The name Hanifa Abubakar still lingers heavily in the state’s collective memory. In late 2021, Kano was shaken by the discovery that a five-year-old girl had been murdered by someone entrusted with her care — her school proprietor and teacher. Hanifa had left home for school, a routine journey every parent trusts, only to be kidnapped, poisoned, and buried in a shallow grave within the school premises.

The betrayal in Hanifa’s case was profound. A teacher, meant to protect and educate, became her killer. The crime triggered protests, school closures, and national outrage. Eventually, after months of investigation and trial, the courts sentenced the principal offender and his accomplices to death. Justice, though delayed, was eventually delivered.

But the long wait before judgment left scars.

In both Dorayi Chiranchi and Hanifa’s case, a painful pattern emerges — violence rooted not in distant strangers, but in breached trust. A relative. A teacher. People within the social circle, not outsiders. This reality forces an uncomfortable reckoning: danger does not always come from the unknown; sometimes it grows quietly within familiar spaces.

The killings in Dorayi Chiranchi reignited calls for quicker justice, not just arrests, but accelerated prosecution and decisive sentencing. Many residents argue that prolonged trials, adjournments, and legal delays weaken deterrence. When justice crawls, criminals feel emboldened.
When consequences are swift and certain, the message is clearer: society will not tolerate such acts.

Legal experts and civil society groups have echoed this sentiment. They argue that while due process must be respected, justice delayed in cases of extreme violence erodes public confidence. For the bereaved husband, no verdict can bring back his wife or children.
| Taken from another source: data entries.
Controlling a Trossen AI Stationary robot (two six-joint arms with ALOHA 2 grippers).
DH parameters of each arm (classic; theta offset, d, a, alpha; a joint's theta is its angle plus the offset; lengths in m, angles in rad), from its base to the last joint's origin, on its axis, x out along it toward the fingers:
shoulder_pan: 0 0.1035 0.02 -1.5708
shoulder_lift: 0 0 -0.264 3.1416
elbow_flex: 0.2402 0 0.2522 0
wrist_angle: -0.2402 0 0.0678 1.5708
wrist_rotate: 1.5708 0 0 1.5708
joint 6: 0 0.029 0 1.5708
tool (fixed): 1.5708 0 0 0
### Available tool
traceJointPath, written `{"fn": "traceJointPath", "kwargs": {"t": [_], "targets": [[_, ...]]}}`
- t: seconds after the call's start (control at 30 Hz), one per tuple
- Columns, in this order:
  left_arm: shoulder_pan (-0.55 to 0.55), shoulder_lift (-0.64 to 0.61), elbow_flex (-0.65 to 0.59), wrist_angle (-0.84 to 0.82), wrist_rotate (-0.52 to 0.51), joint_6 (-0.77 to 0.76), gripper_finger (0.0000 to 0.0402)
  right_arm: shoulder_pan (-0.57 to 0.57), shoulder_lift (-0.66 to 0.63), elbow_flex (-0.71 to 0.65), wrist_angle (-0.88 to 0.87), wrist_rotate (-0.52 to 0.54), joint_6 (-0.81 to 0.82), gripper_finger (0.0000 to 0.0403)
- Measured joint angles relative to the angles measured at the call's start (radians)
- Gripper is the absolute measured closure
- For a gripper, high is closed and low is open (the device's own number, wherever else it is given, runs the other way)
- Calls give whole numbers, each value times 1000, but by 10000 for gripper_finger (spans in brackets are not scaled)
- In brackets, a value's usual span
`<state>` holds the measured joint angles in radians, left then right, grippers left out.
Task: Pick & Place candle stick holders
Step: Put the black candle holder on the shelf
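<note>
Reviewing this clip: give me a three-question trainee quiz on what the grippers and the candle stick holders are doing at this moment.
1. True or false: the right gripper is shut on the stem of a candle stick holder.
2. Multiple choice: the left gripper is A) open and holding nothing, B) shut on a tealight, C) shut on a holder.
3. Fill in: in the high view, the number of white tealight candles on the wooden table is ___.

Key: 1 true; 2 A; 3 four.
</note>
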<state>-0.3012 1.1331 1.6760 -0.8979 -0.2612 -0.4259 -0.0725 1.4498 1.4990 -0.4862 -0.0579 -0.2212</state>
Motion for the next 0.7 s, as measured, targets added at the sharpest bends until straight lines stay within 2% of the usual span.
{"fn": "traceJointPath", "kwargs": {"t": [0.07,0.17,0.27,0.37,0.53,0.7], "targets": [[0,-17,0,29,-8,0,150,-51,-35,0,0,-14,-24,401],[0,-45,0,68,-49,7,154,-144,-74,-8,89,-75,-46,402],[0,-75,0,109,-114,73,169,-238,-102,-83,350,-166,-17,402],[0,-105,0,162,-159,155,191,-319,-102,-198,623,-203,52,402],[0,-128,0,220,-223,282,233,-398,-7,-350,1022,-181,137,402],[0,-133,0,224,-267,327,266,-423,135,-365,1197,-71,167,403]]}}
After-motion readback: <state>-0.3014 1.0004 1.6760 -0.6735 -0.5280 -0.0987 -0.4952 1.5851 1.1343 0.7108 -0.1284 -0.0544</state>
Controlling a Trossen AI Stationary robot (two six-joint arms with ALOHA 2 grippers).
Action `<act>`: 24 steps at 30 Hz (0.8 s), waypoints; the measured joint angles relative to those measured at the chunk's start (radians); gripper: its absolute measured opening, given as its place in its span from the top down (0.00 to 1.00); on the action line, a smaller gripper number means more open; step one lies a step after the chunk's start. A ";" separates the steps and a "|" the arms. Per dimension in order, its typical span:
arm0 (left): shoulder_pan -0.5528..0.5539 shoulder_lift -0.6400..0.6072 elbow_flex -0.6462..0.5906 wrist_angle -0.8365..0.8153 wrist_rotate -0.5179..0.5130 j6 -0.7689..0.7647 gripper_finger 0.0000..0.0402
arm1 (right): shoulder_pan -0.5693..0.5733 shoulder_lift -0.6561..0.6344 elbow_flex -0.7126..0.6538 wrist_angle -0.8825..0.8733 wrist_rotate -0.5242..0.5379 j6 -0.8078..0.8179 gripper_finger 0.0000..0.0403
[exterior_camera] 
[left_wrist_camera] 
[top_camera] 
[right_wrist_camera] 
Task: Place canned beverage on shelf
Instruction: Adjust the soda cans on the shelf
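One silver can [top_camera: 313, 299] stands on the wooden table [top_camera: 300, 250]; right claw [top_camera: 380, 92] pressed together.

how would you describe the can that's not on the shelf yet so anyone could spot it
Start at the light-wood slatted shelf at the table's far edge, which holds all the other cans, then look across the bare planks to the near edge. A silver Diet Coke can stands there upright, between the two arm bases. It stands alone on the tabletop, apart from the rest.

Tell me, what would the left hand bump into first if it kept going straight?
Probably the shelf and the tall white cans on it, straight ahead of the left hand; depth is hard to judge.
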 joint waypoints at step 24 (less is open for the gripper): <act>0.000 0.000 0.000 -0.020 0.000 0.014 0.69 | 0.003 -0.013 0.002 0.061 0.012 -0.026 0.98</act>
But for society, timely justice can at least affirm that their lives mattered, and that their deaths will not be reduced to another forgotten headline.

The comparison with Hanifa’s case is instructive. Public pressure, media attention, and sustained outrage ensured that the case did not fade quietly. The eventual conviction sent a strong signal that crimes against children would be met with the full weight of the law. Many now ask whether the Dorayi Chiranchi case will follow the same path — or whether it will be swallowed by delays and procedural slowdowns.

There is also a broader conversation unfolding about community vigilance and security. How did armed individuals gain access to a family home in daylight? Were there warning signs missed? Are there gaps in neighborhood security structures that need urgent attention? While policing is crucial, many residents believe communities must rebuild systems of collective awareness, not suspicion, but responsibility.

Yet no amount of policy discussion can erase the human cost.

Somewhere in Kano, a man wakes up each morning to a house that no longer feels like home. The echoes of “sanjuma Baba” linger in his mind, frozen in time. He left that day expecting to be welcomed back. Instead, he returned to finality. The goodbye his children offered him became permanent.

Their story, like Hanifa’s, must not fade into abstraction. It must remain a warning, a reminder, and a demand, for vigilance, for justice, and for a society that moves swiftly to protect its most vulnerable.

Because when goodbyes become eternal, and homes turn into crime scenes, the cost of delay is measured not just in time, but in lives already lost — and lives that could yet be saved.